■ **TASK**
Everything in the listing below except the pictures should be reproduced exactly.

*** Block opens ***

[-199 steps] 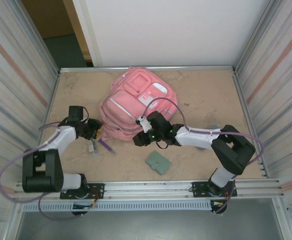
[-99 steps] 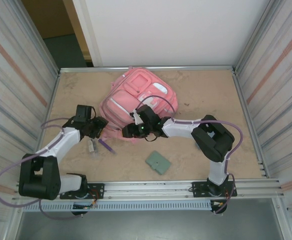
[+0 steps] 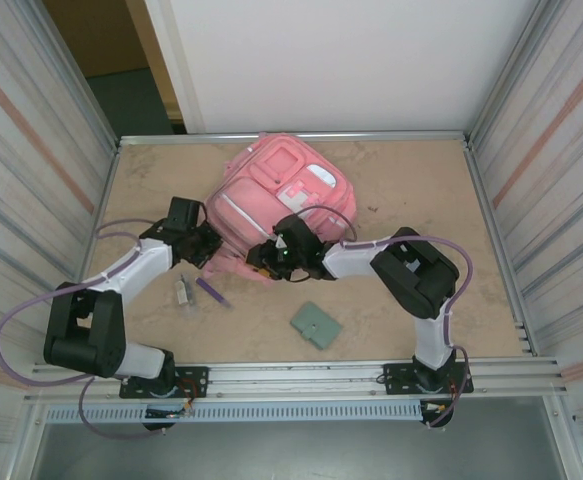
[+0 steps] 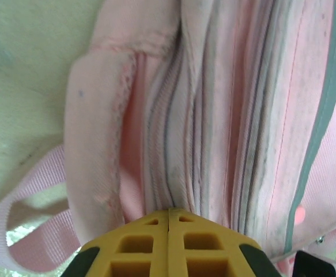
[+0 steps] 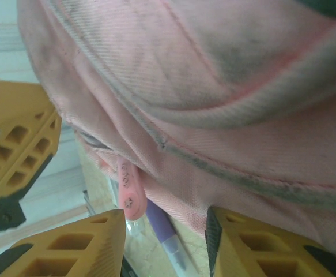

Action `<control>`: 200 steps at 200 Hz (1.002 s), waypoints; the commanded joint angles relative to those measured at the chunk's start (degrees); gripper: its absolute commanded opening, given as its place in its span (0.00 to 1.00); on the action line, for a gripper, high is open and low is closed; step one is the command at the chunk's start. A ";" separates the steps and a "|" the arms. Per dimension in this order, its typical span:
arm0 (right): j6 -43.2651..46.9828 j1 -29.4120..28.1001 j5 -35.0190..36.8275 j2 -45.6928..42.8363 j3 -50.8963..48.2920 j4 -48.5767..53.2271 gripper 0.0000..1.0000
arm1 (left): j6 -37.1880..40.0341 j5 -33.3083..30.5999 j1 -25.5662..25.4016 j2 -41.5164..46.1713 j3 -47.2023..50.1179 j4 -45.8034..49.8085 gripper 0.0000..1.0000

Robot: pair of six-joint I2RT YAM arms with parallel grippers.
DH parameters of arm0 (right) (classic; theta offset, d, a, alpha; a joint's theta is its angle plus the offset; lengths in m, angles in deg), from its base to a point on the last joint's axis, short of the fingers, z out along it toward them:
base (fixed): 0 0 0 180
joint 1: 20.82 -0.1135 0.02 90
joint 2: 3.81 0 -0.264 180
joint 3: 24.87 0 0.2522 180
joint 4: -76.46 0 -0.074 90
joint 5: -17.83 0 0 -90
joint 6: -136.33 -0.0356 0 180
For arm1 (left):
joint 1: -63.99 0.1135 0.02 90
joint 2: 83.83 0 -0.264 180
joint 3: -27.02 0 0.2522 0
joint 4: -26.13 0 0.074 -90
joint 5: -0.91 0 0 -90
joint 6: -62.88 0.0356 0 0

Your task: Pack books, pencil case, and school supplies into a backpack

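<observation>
The pink backpack [image 3: 283,195] lies flat at the table's middle back. My left gripper [image 3: 207,246] is at its left edge. In the left wrist view its yellow fingers [image 4: 144,242] are shut, and folds of the backpack's fabric [image 4: 214,115] gather at their tips. My right gripper [image 3: 262,259] is at the backpack's near edge, open, with the fabric hem [image 5: 214,190] and a pink zip pull [image 5: 128,187] between its fingers [image 5: 87,242]. A purple pen [image 3: 211,292] and a small grey-white stick [image 3: 182,290] lie near the left arm. The sage-green folder [image 3: 316,325] lies further forward. The books and pencil case are out of view.
Ribbed metal walls [image 3: 41,190] stand along both sides of the table, and a white panel [image 3: 341,60] closes the back. A pink strap loop [image 4: 23,231] trails beside the backpack. Bare tabletop [image 3: 421,190] lies right of the backpack.
My left gripper has moved right onto the backpack's edge and has shut. My right gripper has slid left along the near edge. The backpack has shifted slightly.
</observation>
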 commanded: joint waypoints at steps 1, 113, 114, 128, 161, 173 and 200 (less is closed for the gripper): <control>-5.79 -0.97 4.81 -1.26 -1.81 0.41 0.40 | -1.20 1.35 -1.69 1.34 -0.98 0.34 0.00; -14.53 -4.09 8.24 -4.19 -1.06 1.47 0.38 | -6.20 2.65 -0.89 5.61 5.06 -0.75 0.45; -14.61 -4.11 8.25 -4.21 -1.09 1.34 0.39 | -6.25 2.61 -0.80 5.63 5.26 -0.91 0.46; -15.29 -4.65 8.92 -3.97 -1.06 0.43 0.37 | -6.48 2.50 0.35 5.70 5.98 -2.07 0.61; -14.99 -4.93 10.14 -3.05 0.33 0.76 0.36 | -4.76 3.27 3.30 2.98 5.63 -3.10 0.58; -14.61 -4.92 11.42 -2.61 0.69 1.07 0.36 | -4.11 3.63 4.48 1.52 5.63 -4.33 0.49; -15.89 -4.02 10.69 -0.25 2.05 -0.83 0.37 | -3.56 7.30 6.80 -2.00 4.31 -6.86 0.28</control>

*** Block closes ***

■ **YOUR SOLUTION**
[-199 steps] 
[-99 steps] 
[+0 steps] 
[+0 steps] 
[+0 steps] 

Action `<control>`: 200 steps at 200 Hz (1.002 s), waypoints; the commanded joint angles relative to those measured at the chunk's start (degrees); gripper: its absolute commanded opening, given as its place in its span (0.00 to 1.00); on the action line, for a gripper, high is open and low is closed; step one is the command at the chunk's start. A ";" separates the steps and a "|" the arms. Per dimension in this order, its typical span:
arm0 (right): j6 -43.2651..46.9828 j1 -29.4120..28.1001 j5 -35.0190..36.8275 j2 -45.6928..42.8363 j3 -50.8963..48.2920 j4 -48.5767..53.2271 gripper 0.0000..1.0000
arm1 (left): j6 -37.1880..40.0341 j5 -33.3083..30.5999 j1 -25.5662..25.4016 j2 -41.5164..46.1713 j3 -47.2023..50.1179 j4 -45.8034..49.8085 gripper 0.0000..1.0000

Robot: pair of six-joint I2RT YAM arms with parallel grippers.
DH parameters of arm0 (right) (classic; theta offset, d, a, alpha; a joint's theta is its angle plus the offset; lengths in m, angles in deg), from its base to a point on the last joint's axis, short of the fingers, z out along it toward them:
base (fixed): 0 0 0 180
joint 1: 20.82 -0.1135 0.02 90
joint 2: 3.81 0 -0.264 180
joint 3: 24.87 0 0.2522 180
joint 4: -76.46 0 -0.074 90
joint 5: -17.83 0 0 -90
joint 6: -136.33 -0.0356 0 180
For arm1 (left):
joint 1: -63.99 0.1135 0.02 90
joint 2: 83.83 0 -0.264 180
joint 3: -27.02 0 0.2522 0
joint 4: -26.13 0 0.074 -90
joint 5: -0.91 0 0 -90
joint 6: -62.88 0.0356 0 0

Your task: Pack books, pencil case, and school supplies into a backpack

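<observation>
The pink backpack [image 3: 283,195] lies flat at the table's middle back. My left gripper [image 3: 207,246] is at its left edge. In the left wrist view its yellow fingers [image 4: 144,242] are shut, and folds of the backpack's fabric [image 4: 214,115] gather at their tips. My right gripper [image 3: 262,259] is at the backpack's near edge, open, with the fabric hem [image 5: 214,190] and a pink zip pull [image 5: 128,187] between its fingers [image 5: 87,242]. A purple pen [image 3: 211,292] and a small grey-white stick [image 3: 182,290] lie near the left arm. The sage-green folder [image 3: 316,325] lies further forward. The books and pencil case are out of view.
Ribbed metal walls [image 3: 41,190] stand along both sides of the table, and a white panel [image 3: 341,60] closes the back. A pink strap loop [image 4: 23,231] trails beside the backpack. Bare tabletop [image 3: 421,190] lies right of the backpack.
My left gripper has moved right onto the backpack's edge and has shut. My right gripper has slid left along the near edge. The backpack has shifted slightly.
</observation>
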 commanded: joint waypoints at steps 1, 113, 114, 128, 161, 173 and 200 (less is closed for the gripper): <control>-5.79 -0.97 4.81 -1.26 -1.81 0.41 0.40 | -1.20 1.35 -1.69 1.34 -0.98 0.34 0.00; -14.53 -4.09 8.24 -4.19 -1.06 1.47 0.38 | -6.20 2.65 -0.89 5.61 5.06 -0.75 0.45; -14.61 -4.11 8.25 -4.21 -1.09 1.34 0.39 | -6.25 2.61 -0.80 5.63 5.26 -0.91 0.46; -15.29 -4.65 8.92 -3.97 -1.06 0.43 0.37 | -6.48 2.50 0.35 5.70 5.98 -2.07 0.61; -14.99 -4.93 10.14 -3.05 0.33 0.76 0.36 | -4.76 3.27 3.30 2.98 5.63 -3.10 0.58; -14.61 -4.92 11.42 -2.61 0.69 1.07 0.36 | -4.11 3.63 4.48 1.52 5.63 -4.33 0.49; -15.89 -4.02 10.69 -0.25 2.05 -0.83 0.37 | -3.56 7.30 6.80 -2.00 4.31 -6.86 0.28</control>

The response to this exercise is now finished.